Boltzmann Distribution Curves

• Boltzmann distribution curves show the number of particles with a given amount of energy in a system.

• Effects of changing concentration, temperature and the use of a catalyst on the energies of particles can be shown.

Equilibrium

• In a reversible reaction, reactants react together to produce products (forward reaction) and those products also react to produce the original reactants (reverse reaction).

• At equilibrium, the rates of both the forward and reverse reactions are the same – the concentrations of all reactants and products do not change.

• The position of equilibrium describes how much one reaction is favoured compared to the other.
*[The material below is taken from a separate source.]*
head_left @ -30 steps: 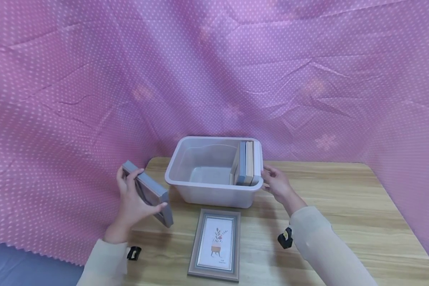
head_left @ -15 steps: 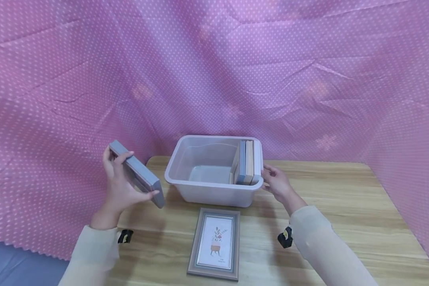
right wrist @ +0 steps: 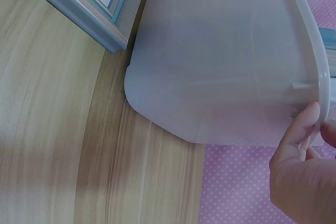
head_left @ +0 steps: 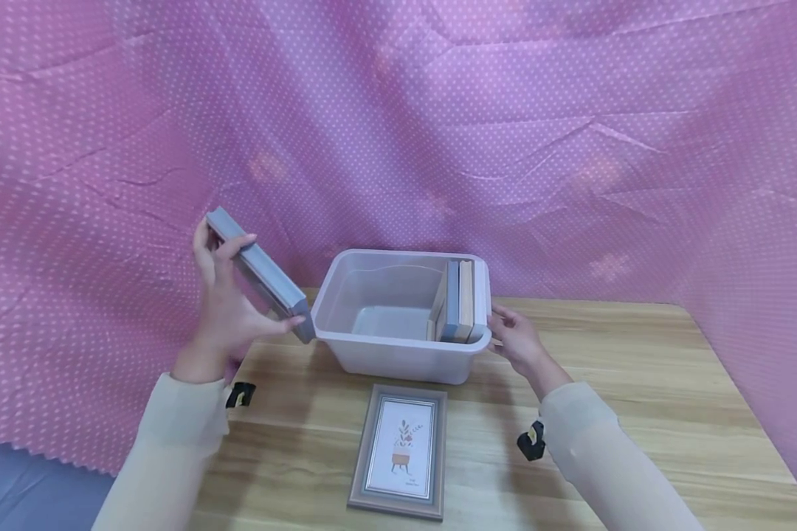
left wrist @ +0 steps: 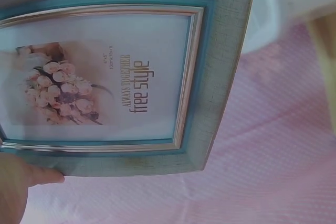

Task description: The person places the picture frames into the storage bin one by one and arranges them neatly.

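My left hand [head_left: 221,313] grips a photo frame [head_left: 266,269] by its edges, tilted in the air beside the tub's left end. In the left wrist view this photo frame [left wrist: 223,77] has a grey-green border and a rose picture. A pale plastic tub [head_left: 398,359] stands at the table's back. My right hand [head_left: 519,344] holds its right rim, and in the right wrist view a finger and the thumb pinch that rim [right wrist: 323,85]. Several frames [head_left: 450,302] stand on edge inside, against the right end. Another photo frame [head_left: 398,450], with a potted-plant picture, lies flat before the tub.
The wooden table [head_left: 637,398] reaches out to the right of the tub. Pink dotted cloth [head_left: 398,147] hangs behind and along both sides. A black wrist-camera piece shows beside each sleeve [head_left: 584,428].
My left hand has lifted the photo frame, first moving left and up, then further up toward the tub's left rim. The right hand stays at the rim.
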The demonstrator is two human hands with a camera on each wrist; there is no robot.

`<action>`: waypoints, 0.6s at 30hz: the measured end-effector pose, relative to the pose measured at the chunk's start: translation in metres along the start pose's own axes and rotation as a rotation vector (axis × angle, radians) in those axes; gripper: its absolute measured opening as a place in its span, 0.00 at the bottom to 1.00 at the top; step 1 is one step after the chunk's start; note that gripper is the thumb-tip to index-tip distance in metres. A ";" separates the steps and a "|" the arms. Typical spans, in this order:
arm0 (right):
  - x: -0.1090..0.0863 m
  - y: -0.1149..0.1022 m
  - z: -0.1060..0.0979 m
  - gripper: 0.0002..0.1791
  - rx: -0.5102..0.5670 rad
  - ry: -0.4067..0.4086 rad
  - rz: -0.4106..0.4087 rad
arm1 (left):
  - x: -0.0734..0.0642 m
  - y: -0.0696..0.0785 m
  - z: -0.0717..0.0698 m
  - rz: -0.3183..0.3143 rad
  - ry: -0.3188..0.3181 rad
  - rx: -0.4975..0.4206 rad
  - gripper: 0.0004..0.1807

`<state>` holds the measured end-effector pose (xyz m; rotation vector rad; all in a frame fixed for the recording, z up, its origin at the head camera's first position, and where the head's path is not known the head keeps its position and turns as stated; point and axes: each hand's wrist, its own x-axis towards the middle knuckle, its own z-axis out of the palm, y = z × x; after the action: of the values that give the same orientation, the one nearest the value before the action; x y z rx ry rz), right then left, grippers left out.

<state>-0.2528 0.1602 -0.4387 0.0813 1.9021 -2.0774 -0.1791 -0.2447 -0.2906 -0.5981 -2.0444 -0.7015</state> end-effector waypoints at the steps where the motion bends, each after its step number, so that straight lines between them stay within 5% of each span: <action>1: 0.000 0.000 0.000 0.27 0.002 0.002 0.000 | 0.004 0.001 0.001 0.009 0.004 -0.009 0.60; 7: -0.004 0.001 0.006 0.27 0.012 0.011 -0.005 | 0.027 0.004 0.010 0.054 0.004 -0.092 0.59; 18: -0.040 0.002 0.017 0.26 -0.009 0.035 0.019 | 0.038 0.028 0.022 0.057 -0.077 -0.222 0.64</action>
<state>-0.2117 0.1515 -0.4289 0.1338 1.9225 -2.0682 -0.1930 -0.2040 -0.2610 -0.8181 -2.0262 -0.8906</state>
• Changing the conditions of an equilibrium system causes the position of equilibrium to move to oppose this change (Le Chatelier’s Principle).

• Increasing the temperature of a system forces the position of equilibrium to move to favor the endothermic reaction.

• Increasing the concentration of a reactant forces the position of equilibrium to move to favor the reaction that uses up the reactant.

• Increasing the pressure of a system forces the position of equilibrium to move to favor the reaction that produces the fewest moles of gas.